**ACTION ITEM**
Give each record below again, without a single difference.

**SUPPLIED INFORMATION**
*** Begin section ***

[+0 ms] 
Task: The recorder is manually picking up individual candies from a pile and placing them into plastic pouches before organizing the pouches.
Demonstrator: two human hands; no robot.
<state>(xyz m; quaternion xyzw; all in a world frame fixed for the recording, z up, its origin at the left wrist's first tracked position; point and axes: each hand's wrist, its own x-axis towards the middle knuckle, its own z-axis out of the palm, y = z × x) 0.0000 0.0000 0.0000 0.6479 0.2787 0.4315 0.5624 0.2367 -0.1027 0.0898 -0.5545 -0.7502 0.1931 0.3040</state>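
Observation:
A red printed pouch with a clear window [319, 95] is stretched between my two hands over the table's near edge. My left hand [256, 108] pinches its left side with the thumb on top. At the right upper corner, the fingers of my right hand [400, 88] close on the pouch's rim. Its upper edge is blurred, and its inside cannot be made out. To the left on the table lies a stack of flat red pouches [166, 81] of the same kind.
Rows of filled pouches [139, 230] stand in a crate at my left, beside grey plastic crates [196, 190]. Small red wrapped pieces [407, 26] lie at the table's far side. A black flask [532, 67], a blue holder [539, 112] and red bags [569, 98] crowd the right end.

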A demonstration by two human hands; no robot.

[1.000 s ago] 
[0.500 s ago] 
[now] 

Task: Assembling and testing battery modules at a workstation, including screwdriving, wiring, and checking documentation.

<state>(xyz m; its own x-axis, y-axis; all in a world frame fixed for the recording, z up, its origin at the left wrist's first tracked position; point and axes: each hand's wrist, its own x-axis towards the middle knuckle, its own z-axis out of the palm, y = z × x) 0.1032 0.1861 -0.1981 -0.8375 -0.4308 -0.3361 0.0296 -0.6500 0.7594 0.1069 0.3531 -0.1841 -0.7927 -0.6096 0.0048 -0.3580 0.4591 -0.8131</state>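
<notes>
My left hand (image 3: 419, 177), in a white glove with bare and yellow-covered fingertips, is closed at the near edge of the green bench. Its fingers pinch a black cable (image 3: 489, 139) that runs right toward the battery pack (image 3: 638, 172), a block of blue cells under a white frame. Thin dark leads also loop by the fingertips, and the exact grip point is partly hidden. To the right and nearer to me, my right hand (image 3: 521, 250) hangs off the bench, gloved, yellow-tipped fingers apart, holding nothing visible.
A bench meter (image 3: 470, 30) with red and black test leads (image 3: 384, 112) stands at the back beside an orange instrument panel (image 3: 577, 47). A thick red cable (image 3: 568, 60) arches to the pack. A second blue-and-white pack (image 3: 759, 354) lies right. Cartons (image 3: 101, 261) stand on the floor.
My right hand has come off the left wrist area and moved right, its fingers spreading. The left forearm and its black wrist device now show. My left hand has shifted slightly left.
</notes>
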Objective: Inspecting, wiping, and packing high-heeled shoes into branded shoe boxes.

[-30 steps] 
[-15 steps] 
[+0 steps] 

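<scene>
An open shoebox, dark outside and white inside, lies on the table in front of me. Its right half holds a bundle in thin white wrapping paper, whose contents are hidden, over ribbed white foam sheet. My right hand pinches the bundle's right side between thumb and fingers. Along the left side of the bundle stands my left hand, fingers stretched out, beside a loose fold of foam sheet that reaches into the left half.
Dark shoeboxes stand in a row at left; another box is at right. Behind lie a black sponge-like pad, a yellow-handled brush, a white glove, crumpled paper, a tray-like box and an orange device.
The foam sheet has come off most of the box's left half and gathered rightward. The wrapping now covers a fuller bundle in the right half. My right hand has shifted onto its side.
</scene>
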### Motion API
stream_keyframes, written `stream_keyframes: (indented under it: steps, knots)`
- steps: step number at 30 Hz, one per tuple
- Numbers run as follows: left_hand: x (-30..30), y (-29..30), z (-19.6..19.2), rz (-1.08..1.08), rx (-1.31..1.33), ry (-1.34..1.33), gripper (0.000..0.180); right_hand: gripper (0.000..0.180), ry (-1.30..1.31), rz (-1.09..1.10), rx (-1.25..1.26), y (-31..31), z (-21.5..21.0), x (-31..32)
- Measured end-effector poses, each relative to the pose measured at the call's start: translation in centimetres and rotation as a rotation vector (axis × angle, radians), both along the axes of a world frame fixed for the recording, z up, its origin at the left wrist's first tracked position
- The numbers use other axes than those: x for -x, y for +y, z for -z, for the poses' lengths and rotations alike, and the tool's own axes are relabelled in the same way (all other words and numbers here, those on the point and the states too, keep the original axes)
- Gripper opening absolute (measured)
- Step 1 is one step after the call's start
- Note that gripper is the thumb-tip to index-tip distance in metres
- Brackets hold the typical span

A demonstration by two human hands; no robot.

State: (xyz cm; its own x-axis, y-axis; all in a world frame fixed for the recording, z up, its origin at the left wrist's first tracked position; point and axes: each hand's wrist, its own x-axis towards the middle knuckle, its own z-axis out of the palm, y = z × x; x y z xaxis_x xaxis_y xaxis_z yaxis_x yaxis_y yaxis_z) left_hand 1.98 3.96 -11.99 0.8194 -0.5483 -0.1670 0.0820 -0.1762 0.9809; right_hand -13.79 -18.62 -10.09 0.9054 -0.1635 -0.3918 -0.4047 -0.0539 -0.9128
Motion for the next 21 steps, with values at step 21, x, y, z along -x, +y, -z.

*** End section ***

**TASK RESPONSE**
[+0 ms] 
Task: The recorder is manually picking up individual candies from a pile and placing them into plastic pouches before organizing the pouches.
Demonstrator: two human hands; no robot.
<state>(xyz m; quaternion xyzw; all in a world frame fixed for the recording, z up, its origin at the left wrist's first tracked position; point and axes: each hand's wrist, its own x-axis towards the middle knuckle, its own z-axis out of the palm, y = z × x) 0.0000 0.0000 0.0000 0.6479 0.2787 0.4315 0.5624 0.2367 -0.1027 0.0898 -0.5545 -0.7502 0.1931 0.3040</state>
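Observation:
A red printed pouch with a clear window [319, 95] is stretched between my two hands over the table's near edge. My left hand [256, 108] pinches its left side with the thumb on top. At the right upper corner, the fingers of my right hand [400, 88] close on the pouch's rim. Its upper edge is blurred, and its inside cannot be made out. To the left on the table lies a stack of flat red pouches [166, 81] of the same kind.
Rows of filled pouches [139, 230] stand in a crate at my left, beside grey plastic crates [196, 190]. Small red wrapped pieces [407, 26] lie at the table's far side. A black flask [532, 67], a blue holder [539, 112] and red bags [569, 98] crowd the right end.
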
A demonstration by two human hands; no robot.

[1.000 s ago] 
[0.500 s ago] 
[now] 

Task: Assembling and testing battery modules at a workstation, including screwdriving, wiring, and checking documentation.

<state>(xyz m; its own x-axis, y-axis; all in a world frame fixed for the recording, z up, its origin at the left wrist's first tracked position; point and axes: each hand's wrist, its own x-axis towards the middle knuckle, its own z-axis out of the palm, y = z × x) 0.1032 0.1861 -0.1981 -0.8375 -0.4308 -0.3361 0.0296 -0.6500 0.7594 0.1069 0.3531 -0.1841 -0.7927 -0.6096 0.0048 -0.3580 0.4591 -0.8131</state>
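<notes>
My left hand (image 3: 419, 177), in a white glove with bare and yellow-covered fingertips, is closed at the near edge of the green bench. Its fingers pinch a black cable (image 3: 489, 139) that runs right toward the battery pack (image 3: 638, 172), a block of blue cells under a white frame. Thin dark leads also loop by the fingertips, and the exact grip point is partly hidden. To the right and nearer to me, my right hand (image 3: 521, 250) hangs off the bench, gloved, yellow-tipped fingers apart, holding nothing visible.
A bench meter (image 3: 470, 30) with red and black test leads (image 3: 384, 112) stands at the back beside an orange instrument panel (image 3: 577, 47). A thick red cable (image 3: 568, 60) arches to the pack. A second blue-and-white pack (image 3: 759, 354) lies right. Cartons (image 3: 101, 261) stand on the floor.
My right hand has come off the left wrist area and moved right, its fingers spreading. The left forearm and its black wrist device now show. My left hand has shifted slightly left.
</notes>
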Objective: Inspecting, wiping, and packing high-heeled shoes into branded shoe boxes.

[-30 steps] 
[-15 steps] 
[+0 steps] 

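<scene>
An open shoebox, dark outside and white inside, lies on the table in front of me. Its right half holds a bundle in thin white wrapping paper, whose contents are hidden, over ribbed white foam sheet. My right hand pinches the bundle's right side between thumb and fingers. Along the left side of the bundle stands my left hand, fingers stretched out, beside a loose fold of foam sheet that reaches into the left half.
Dark shoeboxes stand in a row at left; another box is at right. Behind lie a black sponge-like pad, a yellow-handled brush, a white glove, crumpled paper, a tray-like box and an orange device.
The foam sheet has come off most of the box's left half and gathered rightward. The wrapping now covers a fuller bundle in the right half. My right hand has shifted onto its side.
</scene>
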### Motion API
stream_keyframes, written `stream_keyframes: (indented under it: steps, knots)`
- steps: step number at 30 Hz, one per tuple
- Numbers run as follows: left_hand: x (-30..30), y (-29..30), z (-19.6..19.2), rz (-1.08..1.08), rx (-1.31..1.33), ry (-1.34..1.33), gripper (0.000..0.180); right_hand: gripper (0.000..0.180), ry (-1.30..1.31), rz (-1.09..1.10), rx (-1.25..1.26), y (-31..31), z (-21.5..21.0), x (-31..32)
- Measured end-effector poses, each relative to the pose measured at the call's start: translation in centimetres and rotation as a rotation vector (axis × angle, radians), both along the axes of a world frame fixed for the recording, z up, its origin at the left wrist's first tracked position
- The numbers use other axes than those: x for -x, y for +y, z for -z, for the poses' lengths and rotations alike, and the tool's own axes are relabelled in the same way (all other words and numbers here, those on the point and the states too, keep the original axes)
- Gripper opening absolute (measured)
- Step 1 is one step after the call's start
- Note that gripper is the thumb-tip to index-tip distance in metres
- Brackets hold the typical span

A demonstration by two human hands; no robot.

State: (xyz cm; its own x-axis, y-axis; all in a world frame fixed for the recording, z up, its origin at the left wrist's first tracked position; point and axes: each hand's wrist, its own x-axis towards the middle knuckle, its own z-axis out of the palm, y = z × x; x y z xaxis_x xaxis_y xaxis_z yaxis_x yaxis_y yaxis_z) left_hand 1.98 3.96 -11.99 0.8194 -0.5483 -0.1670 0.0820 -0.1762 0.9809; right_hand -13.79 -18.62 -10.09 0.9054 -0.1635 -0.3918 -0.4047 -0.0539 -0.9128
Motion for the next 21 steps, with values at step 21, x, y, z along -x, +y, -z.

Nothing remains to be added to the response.